* Task details
I would like the lines below, from the one with "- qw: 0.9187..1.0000" through the one with "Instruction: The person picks", copied exactly and without any pictures.

(Items listed in a dataset)
BEGIN
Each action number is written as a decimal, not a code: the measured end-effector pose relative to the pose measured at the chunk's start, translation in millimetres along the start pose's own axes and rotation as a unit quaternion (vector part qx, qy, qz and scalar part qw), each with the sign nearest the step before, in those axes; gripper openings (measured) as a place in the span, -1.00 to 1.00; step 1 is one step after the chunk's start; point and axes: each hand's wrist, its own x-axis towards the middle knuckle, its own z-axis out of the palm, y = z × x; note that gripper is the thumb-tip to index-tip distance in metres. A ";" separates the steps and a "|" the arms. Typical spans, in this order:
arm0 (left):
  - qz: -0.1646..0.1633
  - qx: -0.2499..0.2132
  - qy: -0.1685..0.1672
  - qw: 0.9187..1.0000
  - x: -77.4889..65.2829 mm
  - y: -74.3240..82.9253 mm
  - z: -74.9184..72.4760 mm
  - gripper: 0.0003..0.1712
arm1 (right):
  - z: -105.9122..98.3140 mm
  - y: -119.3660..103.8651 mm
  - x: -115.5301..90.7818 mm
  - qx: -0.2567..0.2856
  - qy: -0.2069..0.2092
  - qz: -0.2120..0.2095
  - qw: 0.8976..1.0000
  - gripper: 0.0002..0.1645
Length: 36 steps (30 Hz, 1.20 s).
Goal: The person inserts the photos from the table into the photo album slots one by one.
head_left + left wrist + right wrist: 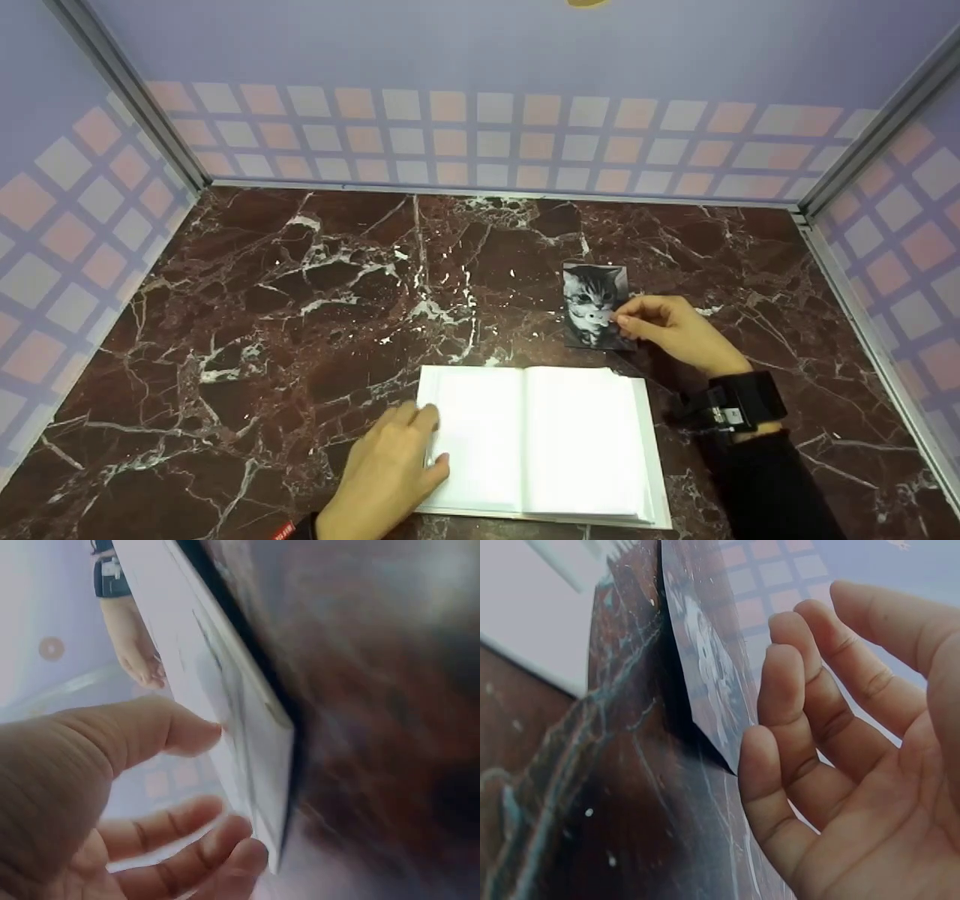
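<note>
An open book [585, 442] with white pages lies near the front of the table. At its left edge my left hand [394, 457] rests with relaxed fingers. In the left wrist view the thumb [191, 731] is at the page surface and the other fingertips are by the book's edge. Beyond the book lies a black-and-white photo card of a kitten [592, 304]. My right hand [671, 326] reaches the card's right side, thumb and forefinger over its edge. In the right wrist view its fingers [780, 690] are loosely bent and apart from the thumb, beside the card [705, 660].
A dark red marbled tabletop [247, 322] with white veins spreads around the book. Lilac panels with a pink and white check pattern [495, 142] close it in at the back, left and right. A black band with a small device [739, 405] sits on the right wrist.
</note>
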 end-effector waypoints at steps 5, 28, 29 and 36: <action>0.155 -0.047 -0.049 0.986 1.8 13.6 2.7 -0.22 | -0.9 0.3 -0.3 -0.006 0.009 -0.001 1.000 -0.59; 0.298 0.015 -0.139 0.944 15.4 53.8 29.9 -0.08 | -18.0 3.1 40.2 -0.201 0.077 0.126 0.968 0.02; 0.297 0.015 -0.138 0.945 15.7 55.5 30.2 -0.08 | -18.7 2.4 43.1 -0.209 0.068 0.131 0.967 0.05; 0.298 0.002 -0.143 0.944 18.5 62.4 31.9 -0.17 | -17.5 3.3 55.3 -0.228 0.048 0.142 0.962 0.20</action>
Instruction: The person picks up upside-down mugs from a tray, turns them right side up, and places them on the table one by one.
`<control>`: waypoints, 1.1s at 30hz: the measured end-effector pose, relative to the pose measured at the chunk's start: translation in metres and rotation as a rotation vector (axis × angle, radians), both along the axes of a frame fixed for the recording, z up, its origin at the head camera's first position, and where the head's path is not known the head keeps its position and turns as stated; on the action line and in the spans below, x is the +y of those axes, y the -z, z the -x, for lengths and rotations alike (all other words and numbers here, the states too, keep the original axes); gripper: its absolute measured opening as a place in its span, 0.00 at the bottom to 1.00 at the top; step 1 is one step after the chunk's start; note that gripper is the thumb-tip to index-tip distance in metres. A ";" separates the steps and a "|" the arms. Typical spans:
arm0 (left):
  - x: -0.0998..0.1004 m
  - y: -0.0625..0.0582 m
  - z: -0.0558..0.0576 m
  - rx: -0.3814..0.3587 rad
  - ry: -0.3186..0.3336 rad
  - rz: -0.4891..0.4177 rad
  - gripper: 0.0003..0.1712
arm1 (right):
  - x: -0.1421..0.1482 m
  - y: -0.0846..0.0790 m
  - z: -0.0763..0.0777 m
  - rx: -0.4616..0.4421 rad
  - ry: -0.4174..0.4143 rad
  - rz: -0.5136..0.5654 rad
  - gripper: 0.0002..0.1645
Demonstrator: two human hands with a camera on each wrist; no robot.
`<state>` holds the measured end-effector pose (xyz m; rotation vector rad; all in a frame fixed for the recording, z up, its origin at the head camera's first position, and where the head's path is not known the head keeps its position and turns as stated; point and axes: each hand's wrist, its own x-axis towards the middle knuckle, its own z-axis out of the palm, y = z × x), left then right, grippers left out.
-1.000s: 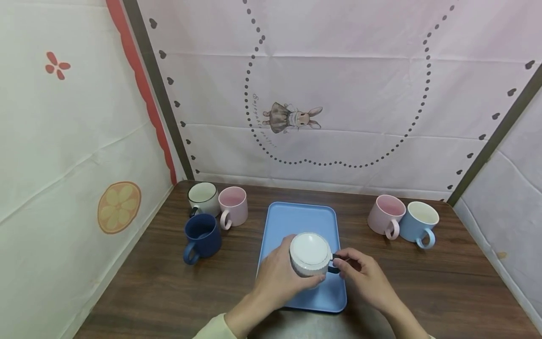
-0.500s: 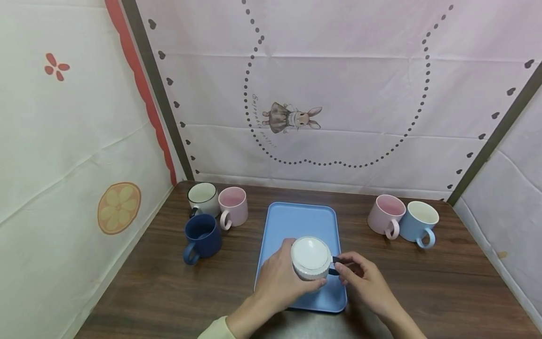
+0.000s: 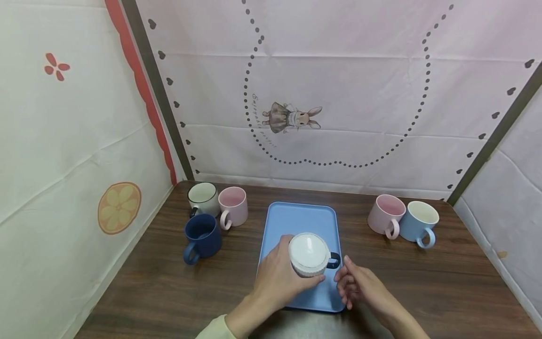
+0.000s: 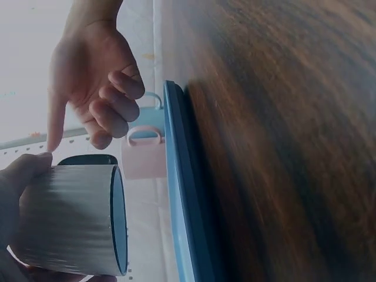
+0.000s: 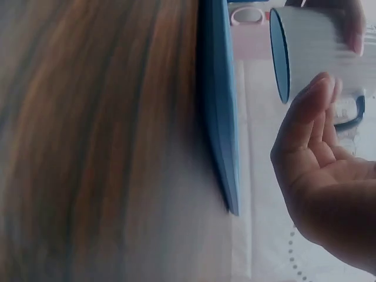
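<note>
My left hand [image 3: 277, 273] grips a white ribbed mug [image 3: 308, 256] around its body, above the blue tray [image 3: 301, 219]. The mug is upside down, its base facing up, and its black handle [image 3: 334, 260] points right. In the left wrist view the mug [image 4: 73, 220] shows its dark rim clear of the tray edge. Just right of the handle, my right hand [image 3: 366, 289] holds nothing, its fingers loosely bent. The right wrist view shows that hand [image 5: 323, 170] close to the mug and its handle.
At the back left stand a white mug with black rim [image 3: 203, 200], a pink mug [image 3: 234, 207] and a dark blue mug [image 3: 203, 235]. A second pink mug [image 3: 385, 214] and a light blue mug [image 3: 419, 220] stand at the right. Fabric walls [image 3: 360, 108] border the wooden table.
My right hand has let go of the mug's handle and moved slightly down and right. The left hand still grips the upside-down mug, nearly in place.
</note>
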<state>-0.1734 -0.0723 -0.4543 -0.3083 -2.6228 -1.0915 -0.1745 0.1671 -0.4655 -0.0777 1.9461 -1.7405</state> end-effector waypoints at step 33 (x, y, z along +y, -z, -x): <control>0.004 0.006 -0.017 0.205 0.129 0.081 0.62 | -0.002 -0.006 0.005 -0.228 -0.150 0.343 0.20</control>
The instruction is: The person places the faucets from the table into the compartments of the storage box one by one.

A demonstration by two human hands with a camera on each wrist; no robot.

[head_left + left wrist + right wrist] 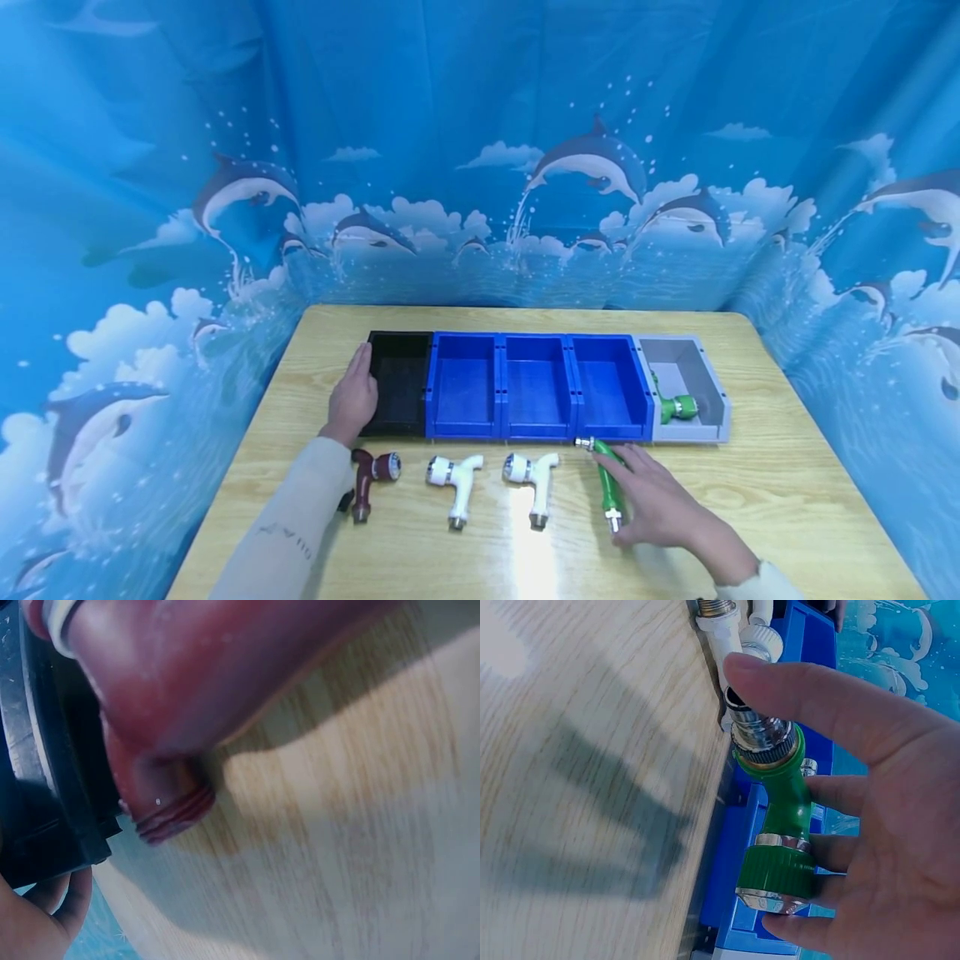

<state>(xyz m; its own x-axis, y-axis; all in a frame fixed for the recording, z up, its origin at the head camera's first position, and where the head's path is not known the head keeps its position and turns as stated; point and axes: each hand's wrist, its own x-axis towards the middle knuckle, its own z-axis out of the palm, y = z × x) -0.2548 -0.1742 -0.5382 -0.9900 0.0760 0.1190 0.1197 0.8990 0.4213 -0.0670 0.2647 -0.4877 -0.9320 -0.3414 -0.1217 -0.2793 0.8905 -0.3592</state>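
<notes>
My left hand (355, 400) lies along the left side of the black bin (400, 385), its fingers at the rim. Under that forearm is a dark red tap (363, 483), seen close up in the left wrist view as a red body (195, 682). My right hand (656, 496) grips a green tap (609, 483) in front of the bins. In the right wrist view the thumb is at the metal threaded end of the green tap (787, 802), and the fingers are along its far side by the ribbed knob.
Three blue bins (465, 429) join the black bin to a grey bin (708, 433), which holds another green tap (678, 407). Two white taps (459, 483) lie on the wooden table (420, 558). A dark piece (346, 501) is mostly hidden by the left sleeve. A dolphin-print curtain (480, 167) surrounds the table.
</notes>
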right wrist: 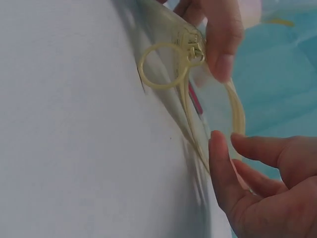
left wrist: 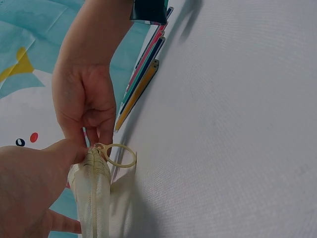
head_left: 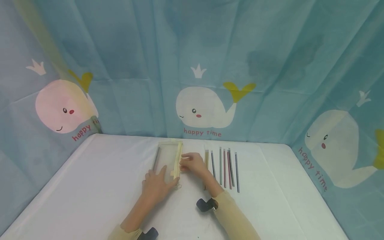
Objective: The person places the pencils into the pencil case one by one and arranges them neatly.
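Zip pencil pouch (head_left: 169, 155) on wht surface (head_left: 99, 186), mouth agape. L grip (head_left: 157, 188) released, fingers spread on pouch; R grip (head_left: 193, 164) pinching pouch's zip edge. Pull ring (right wrist: 161, 88) at pouch's near end; col. pencils (head_left: 220, 166) R of pouch.

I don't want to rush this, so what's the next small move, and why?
Probably ease the pouch wider with the right hand: its fingers are at the parted zip edges, the left hand holds the pouch, and pencils lie nearby.
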`<state>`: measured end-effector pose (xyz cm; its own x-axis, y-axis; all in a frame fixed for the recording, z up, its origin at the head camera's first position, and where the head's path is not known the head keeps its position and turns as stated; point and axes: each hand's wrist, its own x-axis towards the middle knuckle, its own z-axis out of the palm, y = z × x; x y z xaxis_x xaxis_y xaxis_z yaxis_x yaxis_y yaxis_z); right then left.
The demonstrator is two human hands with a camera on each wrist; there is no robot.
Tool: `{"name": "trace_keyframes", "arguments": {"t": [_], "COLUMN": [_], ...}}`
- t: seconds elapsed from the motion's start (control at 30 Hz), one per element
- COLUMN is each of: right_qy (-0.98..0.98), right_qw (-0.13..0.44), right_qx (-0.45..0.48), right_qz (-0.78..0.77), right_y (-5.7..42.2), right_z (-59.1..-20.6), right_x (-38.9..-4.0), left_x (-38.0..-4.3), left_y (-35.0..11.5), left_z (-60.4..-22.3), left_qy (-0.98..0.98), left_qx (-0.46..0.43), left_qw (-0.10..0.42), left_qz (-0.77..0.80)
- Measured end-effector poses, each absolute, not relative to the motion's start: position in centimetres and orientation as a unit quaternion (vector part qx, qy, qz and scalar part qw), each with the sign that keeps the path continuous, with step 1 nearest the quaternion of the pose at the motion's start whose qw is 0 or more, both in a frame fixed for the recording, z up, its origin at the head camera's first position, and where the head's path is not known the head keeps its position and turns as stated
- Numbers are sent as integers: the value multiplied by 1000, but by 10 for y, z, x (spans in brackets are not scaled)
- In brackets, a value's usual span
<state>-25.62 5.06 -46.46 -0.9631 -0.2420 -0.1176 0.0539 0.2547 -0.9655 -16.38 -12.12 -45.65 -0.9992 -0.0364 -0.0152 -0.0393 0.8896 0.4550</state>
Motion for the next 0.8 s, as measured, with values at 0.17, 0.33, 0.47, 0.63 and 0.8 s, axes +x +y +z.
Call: {"name": "trace_keyframes", "arguments": {"t": [0.17,0.33,0.47,0.63,0.8], "right_qy": [772,762,770,776,792], "right_qw": [123,125,121,111,96], "right_qx": [-57,-51,-45,-33,-36], "right_qz": [-621,-634,-624,-620,-601], "right_y": [59,69,77,85,92], "right_z": [-464,-466,-467,-465,-465], "right_x": [-253,-251,-249,-246,-244], "left_x": [-163,-164,-164,-164,-164], "left_y": [-121,-122,-122,-123,-123], "left_z": [-456,-458,-459,-458,-457], "left_qy": [972,971,970,970,970], "left_qx": [-17,-17,-17,-17,-18], "left_qw": [-2,1,3,2,3], "left_qz": [234,238,241,242,242]}}
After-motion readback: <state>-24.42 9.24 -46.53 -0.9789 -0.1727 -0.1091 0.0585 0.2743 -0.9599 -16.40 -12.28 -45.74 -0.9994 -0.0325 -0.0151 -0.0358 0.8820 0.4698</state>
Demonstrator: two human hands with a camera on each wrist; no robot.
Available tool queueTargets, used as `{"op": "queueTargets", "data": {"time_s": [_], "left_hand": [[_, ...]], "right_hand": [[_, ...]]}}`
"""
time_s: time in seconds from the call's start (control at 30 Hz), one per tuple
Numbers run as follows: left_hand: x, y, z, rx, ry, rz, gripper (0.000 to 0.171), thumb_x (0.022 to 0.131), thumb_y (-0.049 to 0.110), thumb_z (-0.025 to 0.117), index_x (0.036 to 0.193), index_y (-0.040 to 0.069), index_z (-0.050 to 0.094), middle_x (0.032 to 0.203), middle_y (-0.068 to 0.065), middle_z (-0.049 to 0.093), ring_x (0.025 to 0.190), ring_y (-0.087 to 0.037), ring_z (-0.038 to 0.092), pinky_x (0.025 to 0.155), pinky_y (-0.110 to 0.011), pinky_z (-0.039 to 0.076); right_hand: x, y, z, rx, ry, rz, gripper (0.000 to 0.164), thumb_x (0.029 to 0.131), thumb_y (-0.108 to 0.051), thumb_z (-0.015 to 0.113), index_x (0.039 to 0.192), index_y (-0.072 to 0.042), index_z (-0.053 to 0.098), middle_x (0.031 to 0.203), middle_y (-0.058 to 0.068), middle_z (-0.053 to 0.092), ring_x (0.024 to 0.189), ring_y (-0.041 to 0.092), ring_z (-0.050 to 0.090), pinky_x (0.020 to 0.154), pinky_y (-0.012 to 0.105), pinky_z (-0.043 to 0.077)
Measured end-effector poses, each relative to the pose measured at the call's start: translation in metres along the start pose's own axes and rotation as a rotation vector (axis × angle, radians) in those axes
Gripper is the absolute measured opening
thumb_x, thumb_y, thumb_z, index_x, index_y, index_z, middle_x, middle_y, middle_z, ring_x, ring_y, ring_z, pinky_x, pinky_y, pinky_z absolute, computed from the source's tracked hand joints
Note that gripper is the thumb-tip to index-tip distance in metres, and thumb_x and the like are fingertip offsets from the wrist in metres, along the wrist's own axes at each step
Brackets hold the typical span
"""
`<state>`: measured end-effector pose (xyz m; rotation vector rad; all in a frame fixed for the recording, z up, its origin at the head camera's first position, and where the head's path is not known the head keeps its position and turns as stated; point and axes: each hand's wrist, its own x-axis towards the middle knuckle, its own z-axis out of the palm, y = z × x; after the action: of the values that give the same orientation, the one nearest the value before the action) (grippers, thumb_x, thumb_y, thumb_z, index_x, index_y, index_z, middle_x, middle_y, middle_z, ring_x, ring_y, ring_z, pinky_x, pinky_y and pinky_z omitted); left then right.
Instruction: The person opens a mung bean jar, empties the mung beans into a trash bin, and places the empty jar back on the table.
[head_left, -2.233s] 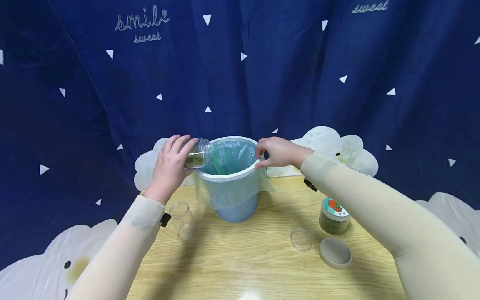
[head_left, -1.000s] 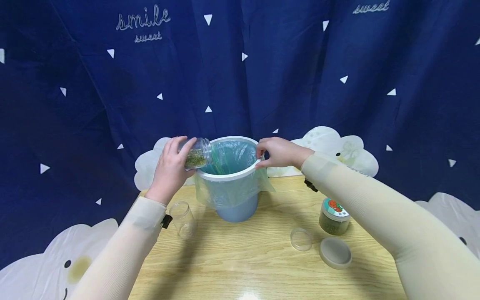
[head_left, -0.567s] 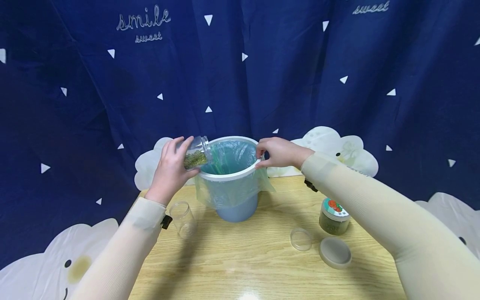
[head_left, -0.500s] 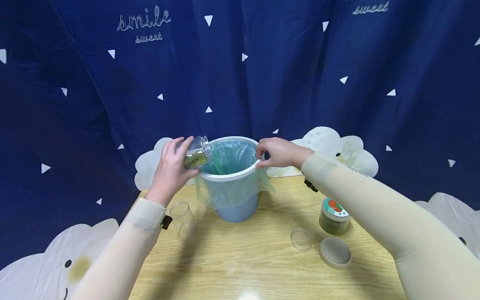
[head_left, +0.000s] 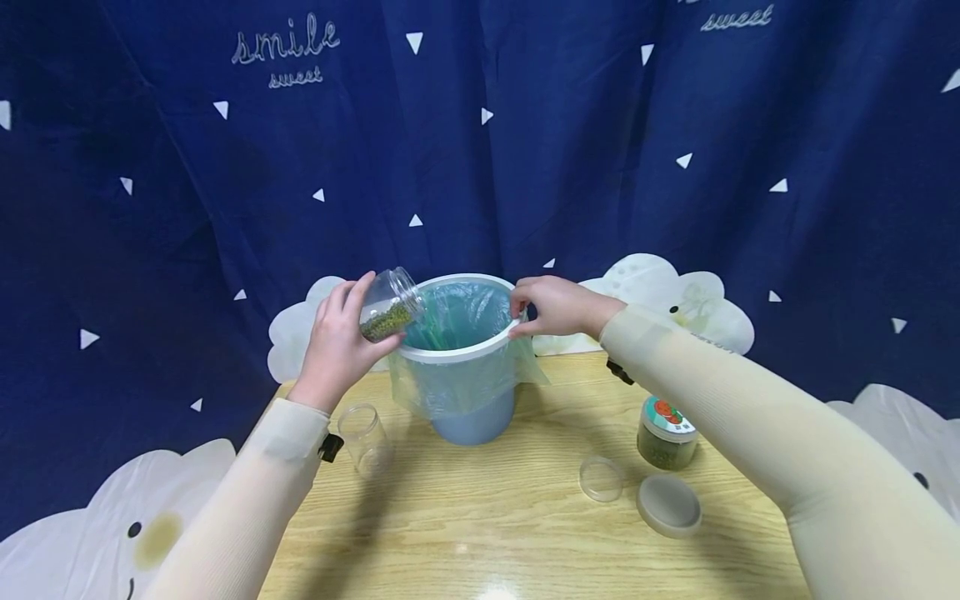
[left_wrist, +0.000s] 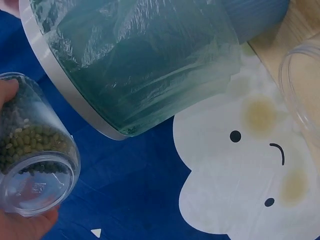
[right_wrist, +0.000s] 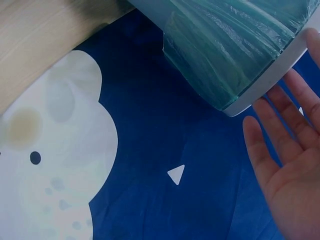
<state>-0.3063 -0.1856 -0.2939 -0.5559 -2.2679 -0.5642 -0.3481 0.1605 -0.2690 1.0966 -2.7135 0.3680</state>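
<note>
In the head view my left hand (head_left: 334, 348) grips a clear plastic jar (head_left: 388, 304) part filled with green mung beans (head_left: 387, 322). The lidless jar lies tilted, its mouth at the left rim of a light blue trash bin (head_left: 474, 417). In the left wrist view the jar's round base (left_wrist: 37, 187) faces the camera. A thin green bag (head_left: 465, 387) lines the bin and folds over its white rim. My right hand (head_left: 558, 304) holds that rim at the right, thumb and fingers on either side. In the right wrist view its fingers (right_wrist: 272, 130) lie along the rim's outside.
An uncovered clear jar (head_left: 366, 442) stands left of the bin. To the right are a closed jar (head_left: 667, 433) with a colourful lid label, a clear ring-like lid (head_left: 601, 480) and a grey lid (head_left: 669, 505) on the wooden table (head_left: 480, 517). A blue curtain (head_left: 480, 167) hangs behind.
The jar in my left hand has turned from nearly level to mouth slightly higher in the head view, and its beans have shifted. My right hand stays on the bin's rim.
</note>
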Motion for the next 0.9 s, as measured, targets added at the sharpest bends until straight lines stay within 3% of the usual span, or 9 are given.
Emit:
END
* Response box
  - qw: 0.9187..1.0000
  - x: -77.4889..65.2829 mm
  - y: -74.3240..82.9253 mm
  - z: -74.9184..72.4760 mm
  - gripper: 0.0003..0.1712
arm1 (right):
  - z: -105.9122..98.3140 mm
  - y: -119.3660..103.8651 mm
  - x: -115.5301..90.7818 mm
  - qx: -0.2567..0.2856
  - qy: -0.2069..0.2092
  - qz: -0.2120..0.2095
  - qw: 0.8976..1.0000
  - gripper: 0.0002..0.1645
Length: 36 steps (30 Hz, 1.20 s).
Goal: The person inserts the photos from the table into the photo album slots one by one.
head_left + left wrist + right wrist: 
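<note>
An open book [585, 442] with white pages lies near the front of the table. At its left edge my left hand [394, 457] rests with relaxed fingers. In the left wrist view the thumb [191, 731] is at the page surface and the other fingertips are by the book's edge. Beyond the book lies a black-and-white photo card of a kitten [592, 304]. My right hand [671, 326] reaches the card's right side, thumb and forefinger over its edge. In the right wrist view its fingers [780, 690] are loosely bent and apart from the thumb, beside the card [705, 660].
A dark red marbled tabletop [247, 322] with white veins spreads around the book. Lilac panels with a pink and white check pattern [495, 142] close it in at the back, left and right. A black band with a small device [739, 405] sits on the right wrist.
</note>
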 end-effector waypoints at steps 5, 28, 29 and 36: <action>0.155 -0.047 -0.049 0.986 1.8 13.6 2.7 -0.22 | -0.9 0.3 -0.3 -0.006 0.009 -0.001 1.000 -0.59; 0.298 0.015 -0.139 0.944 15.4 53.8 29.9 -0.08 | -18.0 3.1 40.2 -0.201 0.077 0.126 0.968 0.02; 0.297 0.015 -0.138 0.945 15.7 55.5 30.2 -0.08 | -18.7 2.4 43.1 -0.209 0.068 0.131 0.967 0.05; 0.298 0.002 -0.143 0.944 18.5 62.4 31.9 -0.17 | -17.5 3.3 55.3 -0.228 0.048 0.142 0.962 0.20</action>
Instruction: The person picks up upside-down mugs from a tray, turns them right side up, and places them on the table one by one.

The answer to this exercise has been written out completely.